High Total Protein And Dairy Protein Increase Risk For Breast Cancer By Increasing Levels Of IGF-1

EatingYogurt2Eating predominantly plants sure has a lot to recommend it these days. Here’s a study that found women who ate a lot of animal food (protein), and a lot of dairy protein, had higher levels of a molecule called insulin-like growth factor-1 or IGF-1 for short. High levels of IGF-1 increase the risk for breast cancer (and other cancers too):

The Association Of Plasma IGF-1 With Dietary, Lifestyle, Anthropometric, And Early Life Factors In Postmenopausal Women, Growth Hormone & IGF Research, April 2015.

OBJECTIVE: Higher circulating concentrations of insulin like growth factor (IGF-I) are associated with an increased risk of breast cancer.

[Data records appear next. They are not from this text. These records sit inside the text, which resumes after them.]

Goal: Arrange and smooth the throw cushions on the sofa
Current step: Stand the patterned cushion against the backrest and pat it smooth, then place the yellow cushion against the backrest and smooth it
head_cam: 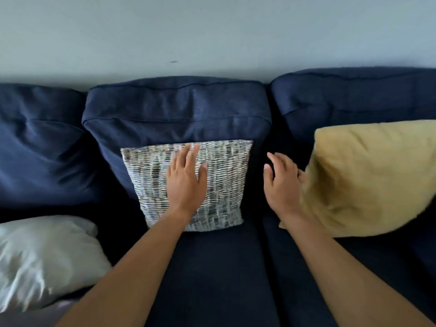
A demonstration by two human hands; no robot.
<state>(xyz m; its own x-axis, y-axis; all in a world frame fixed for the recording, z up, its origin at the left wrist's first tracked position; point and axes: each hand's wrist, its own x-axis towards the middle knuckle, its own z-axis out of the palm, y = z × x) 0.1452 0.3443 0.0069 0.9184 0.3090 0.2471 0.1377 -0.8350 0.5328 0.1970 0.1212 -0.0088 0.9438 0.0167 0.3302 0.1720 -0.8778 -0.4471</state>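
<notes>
**couchpotato_q:** How did you get throw cushions to sit flat without them slumping? What did yours look like mid-job?

**me:** At that point the navy sofa (212, 267) had three cushions on it. The big yellow cushion (368, 180) was toward the right end of the seat, tilted and rumpled against the right back cushion. The pale grey cushion (44, 258) lay flopped near the seat's front edge at the left end, creased all over. The patterned cushion (224, 180) stood upright at the middle of the seat, leaning on the middle back cushion (177, 114).

**couchpotato_q:** And your hands?

**me:** My left hand (186, 180) was spread flat on the patterned one's face, gripping nothing, just pressing. My right hand (282, 182) was open too, fingers loosely curved, in the gap between the patterned cushion and the yellow one, its outer edge touching or nearly touching the yellow fabric; hard to say which.

**couchpotato_q:** So the trick?

**me:** My guess: stroke with the flat palm from the centre outward toward the corners, lightly, so the cushion doesn't tip. I reckoned the yellow one needed squaring up next, using both hands on its sides.
</notes>
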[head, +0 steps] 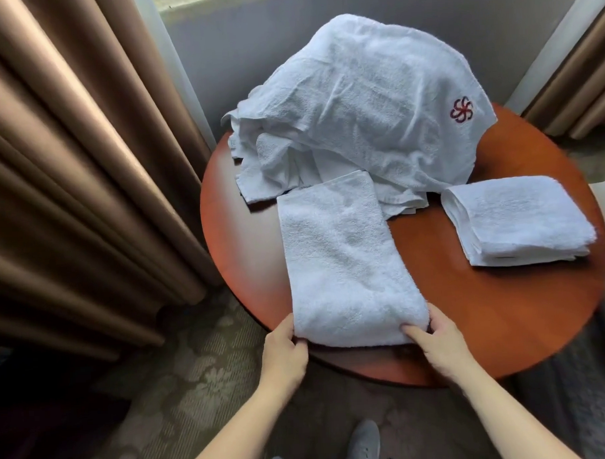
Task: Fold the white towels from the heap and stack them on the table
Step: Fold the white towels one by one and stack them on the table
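A long, narrow folded white towel (339,255) lies on the round reddish wooden table (485,308), running from the heap toward me. My left hand (285,353) grips its near left corner. My right hand (435,341) grips its near right corner, thumb on top of the cloth. A heap of loose white towels (358,107) rises at the back of the table, with a red emblem (461,109) on the top one. A stack of folded white towels (516,218) sits at the right of the table.
Brown curtains (69,168) hang close along the table's left side, and more curtain (580,82) hangs at the far right. A grey wall stands behind the heap. Patterned carpet (196,370) lies below, and my grey shoe (365,440) shows near the table's front edge.
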A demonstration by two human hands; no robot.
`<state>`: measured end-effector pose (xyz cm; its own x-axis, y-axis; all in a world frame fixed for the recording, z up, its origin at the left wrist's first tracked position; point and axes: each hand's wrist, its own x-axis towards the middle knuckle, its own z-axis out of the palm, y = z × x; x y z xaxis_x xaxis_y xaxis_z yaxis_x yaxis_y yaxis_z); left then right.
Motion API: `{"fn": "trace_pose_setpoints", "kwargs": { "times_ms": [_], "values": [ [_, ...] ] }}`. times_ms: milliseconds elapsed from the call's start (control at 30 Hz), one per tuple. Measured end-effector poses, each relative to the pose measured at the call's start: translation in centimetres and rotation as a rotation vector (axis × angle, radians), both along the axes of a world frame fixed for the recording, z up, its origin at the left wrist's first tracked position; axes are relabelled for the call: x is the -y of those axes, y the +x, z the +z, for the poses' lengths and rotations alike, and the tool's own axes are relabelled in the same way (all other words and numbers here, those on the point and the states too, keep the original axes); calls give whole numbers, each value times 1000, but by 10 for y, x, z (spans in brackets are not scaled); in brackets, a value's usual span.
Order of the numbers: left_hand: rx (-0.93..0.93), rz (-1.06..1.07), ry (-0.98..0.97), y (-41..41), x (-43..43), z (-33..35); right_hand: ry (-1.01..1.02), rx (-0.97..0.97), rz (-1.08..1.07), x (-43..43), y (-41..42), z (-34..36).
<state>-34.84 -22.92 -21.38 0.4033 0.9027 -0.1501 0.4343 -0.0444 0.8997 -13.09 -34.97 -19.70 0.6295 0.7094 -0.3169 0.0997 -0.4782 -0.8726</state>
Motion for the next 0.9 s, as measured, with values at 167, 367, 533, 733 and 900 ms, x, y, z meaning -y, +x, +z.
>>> {"fn": "trace_pose_setpoints", "kwargs": {
  "times_ms": [167,367,533,733,900],
  "values": [
    [72,34,-56,6,-10,10,144,-210,-64,-3,5,9],
    [-208,-263,-38,-6,-4,-4,-41,-113,-81,8,7,6],
    [-151,-163,-68,3,-1,3,-219,11,-38,3,10,9],
    [-40,60,-300,24,2,24,-64,-532,-348,-5,11,14],
    [-96,146,-481,31,8,32,-68,-719,-425,-6,12,24]
  ]
}}
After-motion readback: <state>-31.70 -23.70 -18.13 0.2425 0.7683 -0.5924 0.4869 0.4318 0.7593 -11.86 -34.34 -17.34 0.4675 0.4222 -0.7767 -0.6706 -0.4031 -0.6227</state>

DESIGN: An analysis of plasma IGF-I concentrations (measured by immunoassay) in 1883 postmenopausal women. Multivariate analysis was used to examine correlates of plasma IGF-I concentrations.

RESULTS: Women in the highest quintile of total protein and dairy protein intakes had, respectively, 7.6% and 5.5% higher plasma IGF-I concentrations than women in the lowest quintile (p trend <0.05 for both).

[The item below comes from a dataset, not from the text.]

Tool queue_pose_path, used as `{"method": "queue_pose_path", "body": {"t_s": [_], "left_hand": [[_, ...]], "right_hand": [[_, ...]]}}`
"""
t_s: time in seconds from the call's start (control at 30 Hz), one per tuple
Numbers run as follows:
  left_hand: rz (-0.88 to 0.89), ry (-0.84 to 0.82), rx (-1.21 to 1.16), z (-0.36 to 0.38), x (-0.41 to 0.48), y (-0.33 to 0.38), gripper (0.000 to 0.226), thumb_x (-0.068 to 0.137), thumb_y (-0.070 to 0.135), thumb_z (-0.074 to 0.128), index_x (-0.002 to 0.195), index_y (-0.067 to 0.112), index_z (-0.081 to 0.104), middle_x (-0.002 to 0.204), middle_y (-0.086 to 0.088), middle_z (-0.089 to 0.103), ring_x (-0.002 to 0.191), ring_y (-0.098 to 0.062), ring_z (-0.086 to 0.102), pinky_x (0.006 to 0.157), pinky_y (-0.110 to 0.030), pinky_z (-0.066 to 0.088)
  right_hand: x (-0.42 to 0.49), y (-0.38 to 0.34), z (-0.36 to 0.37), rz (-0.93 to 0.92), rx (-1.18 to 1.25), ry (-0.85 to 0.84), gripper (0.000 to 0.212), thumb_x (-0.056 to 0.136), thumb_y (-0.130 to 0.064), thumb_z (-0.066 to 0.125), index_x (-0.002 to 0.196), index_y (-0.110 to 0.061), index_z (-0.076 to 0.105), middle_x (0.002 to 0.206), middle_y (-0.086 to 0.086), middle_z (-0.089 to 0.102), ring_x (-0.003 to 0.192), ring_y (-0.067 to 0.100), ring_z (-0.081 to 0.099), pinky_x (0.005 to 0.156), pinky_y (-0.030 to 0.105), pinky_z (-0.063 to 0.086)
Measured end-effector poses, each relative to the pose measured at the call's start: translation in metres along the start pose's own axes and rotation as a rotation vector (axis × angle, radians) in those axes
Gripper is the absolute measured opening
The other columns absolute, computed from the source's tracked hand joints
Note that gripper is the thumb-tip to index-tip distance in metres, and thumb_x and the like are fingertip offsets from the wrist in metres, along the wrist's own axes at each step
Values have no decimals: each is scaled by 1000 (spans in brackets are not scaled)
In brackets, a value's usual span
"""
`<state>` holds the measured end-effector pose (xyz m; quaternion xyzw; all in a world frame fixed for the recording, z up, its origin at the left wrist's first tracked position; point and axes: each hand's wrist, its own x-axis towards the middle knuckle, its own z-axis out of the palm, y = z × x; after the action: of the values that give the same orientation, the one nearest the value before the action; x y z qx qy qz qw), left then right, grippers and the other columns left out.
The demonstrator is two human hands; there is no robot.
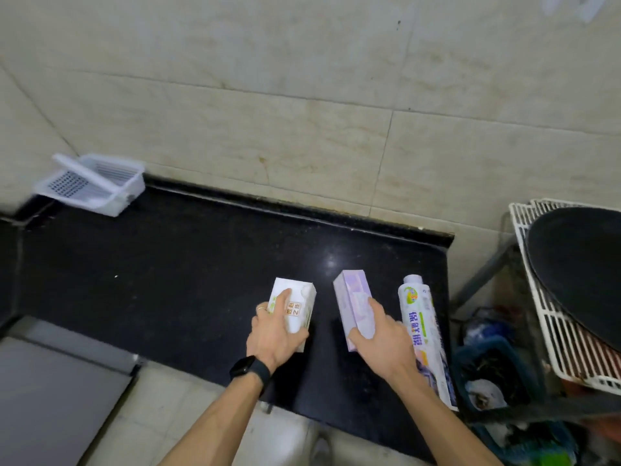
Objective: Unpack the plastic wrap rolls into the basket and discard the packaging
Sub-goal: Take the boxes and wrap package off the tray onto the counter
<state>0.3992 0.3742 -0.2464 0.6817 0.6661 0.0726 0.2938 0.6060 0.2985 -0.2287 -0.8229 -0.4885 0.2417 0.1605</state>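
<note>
Left hand (275,334) curls round a white box (297,302), with the forefinger laid along its top face. Right hand (383,338) grips a purple box (353,297) near its close end. Both boxes lie on the counter (168,264). A printed pack (420,317) lies just right of the right hand, and the basket (134,186) sits far beyond the left. The cartons are probably light, stiff and crushable, best held across the long sides.

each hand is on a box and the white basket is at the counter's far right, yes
No. The head view shows the white basket at the far left of the counter. The left hand holds the white box, the right hand the purple box.
</note>
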Motion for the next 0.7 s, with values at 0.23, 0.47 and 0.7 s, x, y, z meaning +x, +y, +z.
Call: {"method": "queue_pose_path", "body": {"t_s": [0.23,0.47,0.7], "left_hand": [[-111,216,-86,-93,-40,-71,87,69,57,61,145,48,19,136,-3,35,114,-28,49,86,-43,51],[-187,458,-142,-201,-60,-174,83,68,60,58,142,49,22,136,-2,37,115,-29,50,88,-45,52],[-296,542,-184,-302,-59,-332,85,65,63,56,142,50,24,134,-3,39,112,-28,53,86,-41,52]], "right_hand": [[-28,-106,15,-297,82,-47,72,77,-50,47,145,-35,28,111,-5,65,98,26,58,80,38,50],[-50,-236,65,-496,125,-128,73,76,-49,50,145,-39,28,101,-10,62,96,24,55,78,37,50],[-78,-387,164,-572,142,-186,72,75,-49,51,143,-38,30,102,-13,63,94,21,57,80,37,51]]}}
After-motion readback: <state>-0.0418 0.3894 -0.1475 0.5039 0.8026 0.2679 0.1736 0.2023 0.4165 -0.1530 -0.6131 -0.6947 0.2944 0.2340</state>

CONCLUSIONS: This study in post-menopausal women identified several potentially modifiable determinants of circulating IGF-I concentrations. There is now strong evidence from this and other studies that IGF-I concentrations are associated with dietary protein intakes.

Maybe this is why a Harvard publication said, “the strongest and most consistent dietary factor linked with prostate cancer was high consumption of milk or dairy products.”

6 thoughts on “High Total Protein And Dairy Protein Increase Risk For Breast Cancer By Increasing Levels Of IGF-1

  1. Bix Post author

    The fact that dairy food is not the healthiest food isn’t a secret. But you see people, women especially, gobbling it up. Why? I think it’s a feat of marketing.

    Reply
  2. Marj

    I’m in that age category and do not eat much dairy except organic Bulgarian yogurt at least once a day. I clicked on the link you provided, but did not see a breakdown as to individual dairy. It has been my understanding yogurt (NOT the sweetened variety) is more of a probiotic food than other dairy and is therefore suitable to be included in the diet. Is that your understanding as well?

    Reply
    1. Melinda

      Thanks for posting this Bix. Will read with interest. We are vegan with the exception of cheese, but not much of it & not every day. When I was a kid, my Mom gave us three glasses of dairy milk a day! Don’t care for it now.

      Reply
  3. Bix Post author

    It used to be my understanding. But I’ve read enough studies over the years to convince me that the less animal food I eat, the better. I ate a lot of yogurt and buttermilk even after I gave up most meat because I believed it was doing my bones and my body good. I ate it every day, several times a day. I regret that. I no longer think dairy food is good food. Nutrients like calcium and protein I work at getting from greens, beans, and other plants. Maybe I will discover I’m missing something, but, as long as I’m giving my testimonial here, let me say .. I feel absolutely fine.

    Regarding gut bacteria … I think it is more important to feed and support the beneficial bacteria that already live there than to inject or introduce colonies, or try to. Eating plant food has been shown to support beneficial colonies.

    It is hard to make a blanket statement because… what if, say, someone was eating what I call a junk food vegetarian diet: lots of soda and cookies, not many vegetables, not many beans and whole grains and nuts and seeds etc., but ate yogurt. In their case the yogurt might be supplying nutrients they aren’t getting elsewhere. The benefits for that person might outweigh the costs.

    Reply
  4. Marj

    Yes, the more plant foods the better and I try to eat that way now. Grew up, of course, with meat, sugar, all that and now over quite a few years have been eating more healthfully. Thanks for your response to my question and it makes very good sense. My yogurt eating which is limited to once per day and sometimes not even that is not a large intake. It’s mainly due to the probiotic aspect of it I guess and after reading somewhere that a banana is a good pre-biotic followed by the yogurt makes it beneficial decided to try it. Will give it more thought.

    Reply
    1. Bix Post author

      Someone mentioned Spam the other day. My cells are made of it! I can’t believe I survived childhood and adolescence eating what I did.